A stretch of the entries below is to be set down exactly, running from the line with "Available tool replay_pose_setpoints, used" through the line with "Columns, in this", both included, and no other line.

DATA:
--- START ---

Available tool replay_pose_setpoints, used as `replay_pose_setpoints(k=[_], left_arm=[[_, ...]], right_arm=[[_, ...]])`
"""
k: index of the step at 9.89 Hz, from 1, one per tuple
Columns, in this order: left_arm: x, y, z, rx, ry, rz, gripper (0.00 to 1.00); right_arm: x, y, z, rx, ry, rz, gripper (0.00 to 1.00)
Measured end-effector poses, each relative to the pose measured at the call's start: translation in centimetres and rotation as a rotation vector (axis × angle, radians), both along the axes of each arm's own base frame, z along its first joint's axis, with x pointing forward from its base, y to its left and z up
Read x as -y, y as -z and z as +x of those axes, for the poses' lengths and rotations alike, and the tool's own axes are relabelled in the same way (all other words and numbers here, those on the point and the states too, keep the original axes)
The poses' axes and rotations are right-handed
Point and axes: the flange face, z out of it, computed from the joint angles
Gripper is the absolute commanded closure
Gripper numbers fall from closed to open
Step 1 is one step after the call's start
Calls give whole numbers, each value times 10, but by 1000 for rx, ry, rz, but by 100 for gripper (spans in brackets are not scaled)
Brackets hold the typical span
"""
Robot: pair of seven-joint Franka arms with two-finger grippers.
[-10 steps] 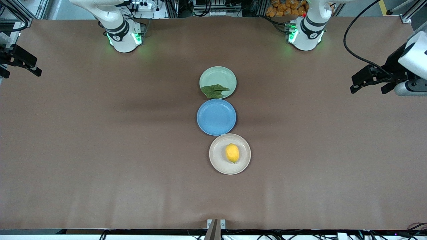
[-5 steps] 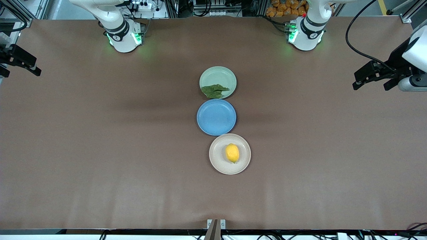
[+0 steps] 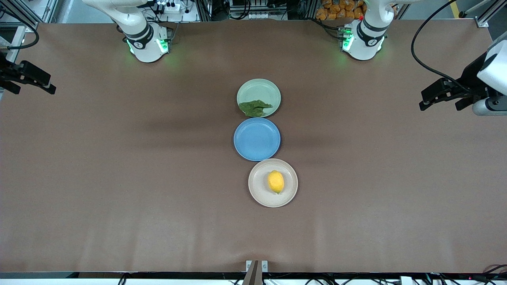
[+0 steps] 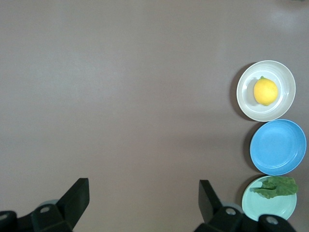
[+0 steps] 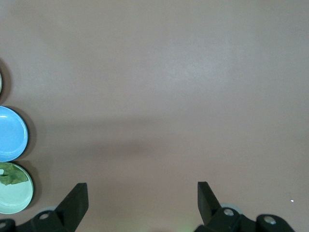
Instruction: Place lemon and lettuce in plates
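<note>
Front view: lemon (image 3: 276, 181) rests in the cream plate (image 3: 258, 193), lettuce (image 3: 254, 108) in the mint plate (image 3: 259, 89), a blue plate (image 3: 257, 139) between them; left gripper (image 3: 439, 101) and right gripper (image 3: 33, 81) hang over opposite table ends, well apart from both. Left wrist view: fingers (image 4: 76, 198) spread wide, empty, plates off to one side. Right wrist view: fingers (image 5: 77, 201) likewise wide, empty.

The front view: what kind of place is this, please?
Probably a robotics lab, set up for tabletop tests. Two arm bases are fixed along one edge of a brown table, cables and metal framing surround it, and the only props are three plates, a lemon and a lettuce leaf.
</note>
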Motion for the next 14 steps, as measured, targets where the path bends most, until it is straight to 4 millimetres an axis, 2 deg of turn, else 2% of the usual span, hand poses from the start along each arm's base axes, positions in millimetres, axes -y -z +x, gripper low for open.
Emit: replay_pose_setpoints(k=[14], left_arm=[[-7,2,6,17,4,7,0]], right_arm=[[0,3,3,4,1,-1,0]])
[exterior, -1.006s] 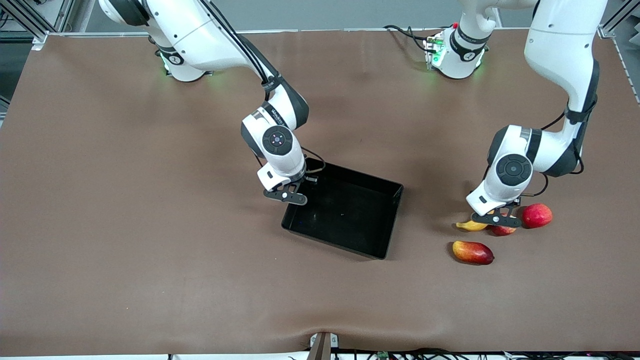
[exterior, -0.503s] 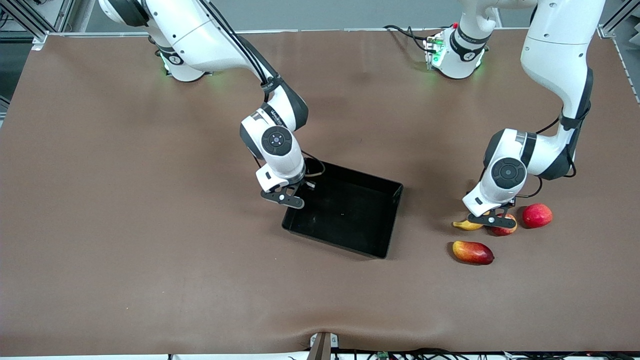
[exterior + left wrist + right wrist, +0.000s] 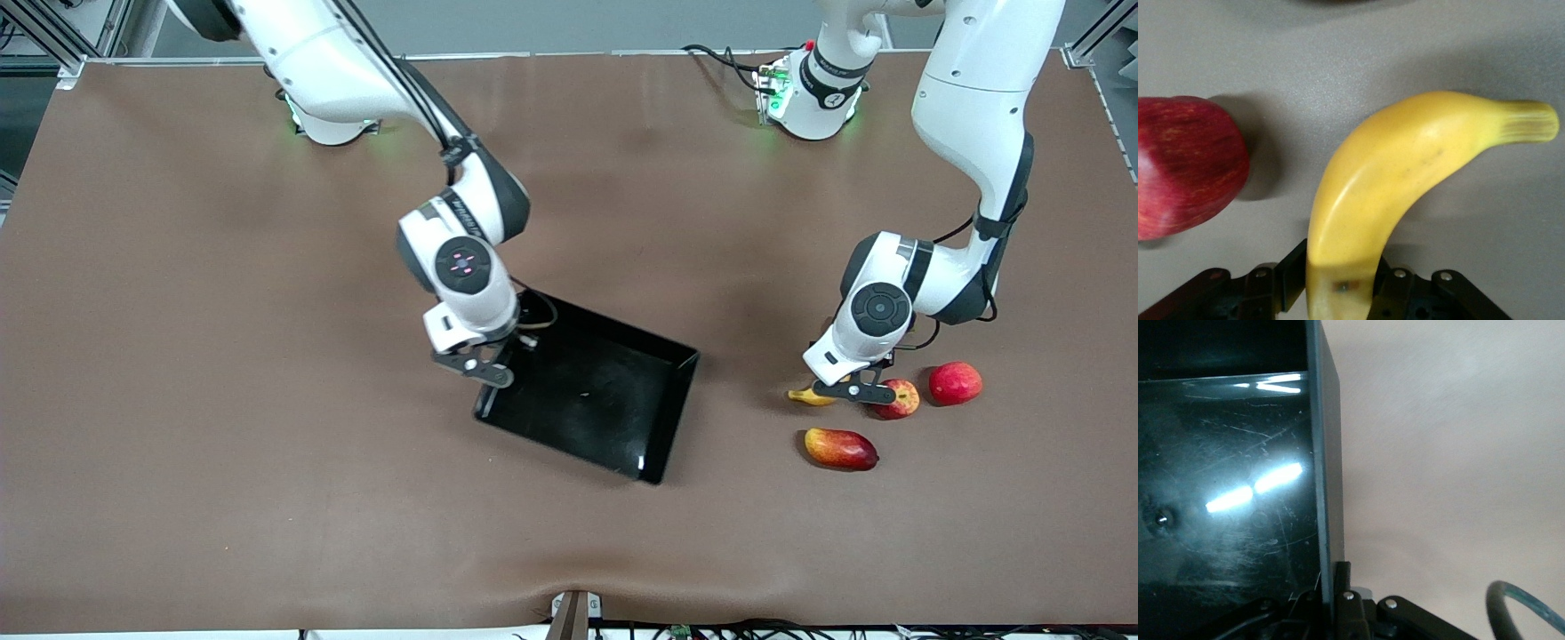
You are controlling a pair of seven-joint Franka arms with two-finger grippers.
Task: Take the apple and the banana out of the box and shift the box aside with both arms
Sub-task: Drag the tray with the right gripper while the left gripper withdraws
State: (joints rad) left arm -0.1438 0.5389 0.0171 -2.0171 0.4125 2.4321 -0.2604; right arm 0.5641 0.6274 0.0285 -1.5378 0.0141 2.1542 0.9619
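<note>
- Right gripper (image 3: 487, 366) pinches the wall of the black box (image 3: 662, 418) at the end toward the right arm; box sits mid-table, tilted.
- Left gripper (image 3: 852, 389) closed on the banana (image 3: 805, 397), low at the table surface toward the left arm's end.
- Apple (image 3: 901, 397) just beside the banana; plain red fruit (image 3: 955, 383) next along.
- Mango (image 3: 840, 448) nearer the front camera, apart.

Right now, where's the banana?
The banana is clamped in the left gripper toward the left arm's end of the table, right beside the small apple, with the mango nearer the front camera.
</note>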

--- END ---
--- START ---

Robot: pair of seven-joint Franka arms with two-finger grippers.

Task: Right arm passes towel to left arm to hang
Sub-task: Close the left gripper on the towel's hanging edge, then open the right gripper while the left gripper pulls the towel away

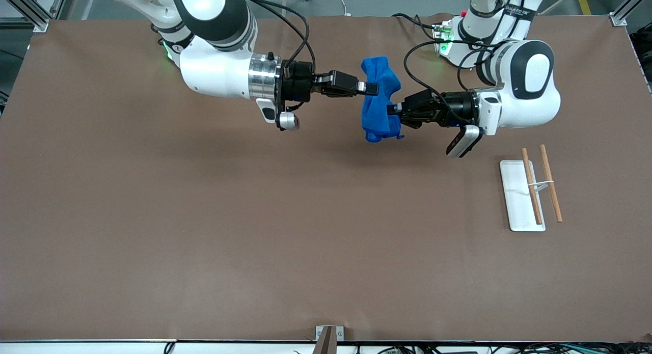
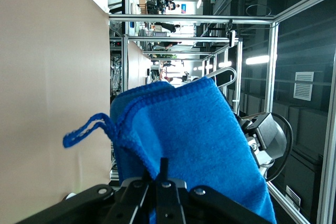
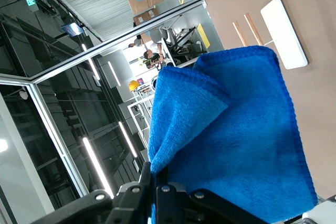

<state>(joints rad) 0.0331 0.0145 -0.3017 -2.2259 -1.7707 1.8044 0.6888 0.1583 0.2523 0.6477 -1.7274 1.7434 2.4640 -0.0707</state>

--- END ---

ANSWER SPACE:
Available tool replay_pose_setpoints, used as `replay_pose_setpoints(k=[_], left_arm=[[_, ...]], right_arm=[[_, ...]])`
"""
k: index of the step at 9.89 Hz, from 1, one per tuple
Columns, in this order: left_arm: x, y, z, rx, ry, rz, gripper (0.00 to 1.00); right_arm: x, y, z, rx, ry, rz, gripper (0.00 to 1.00)

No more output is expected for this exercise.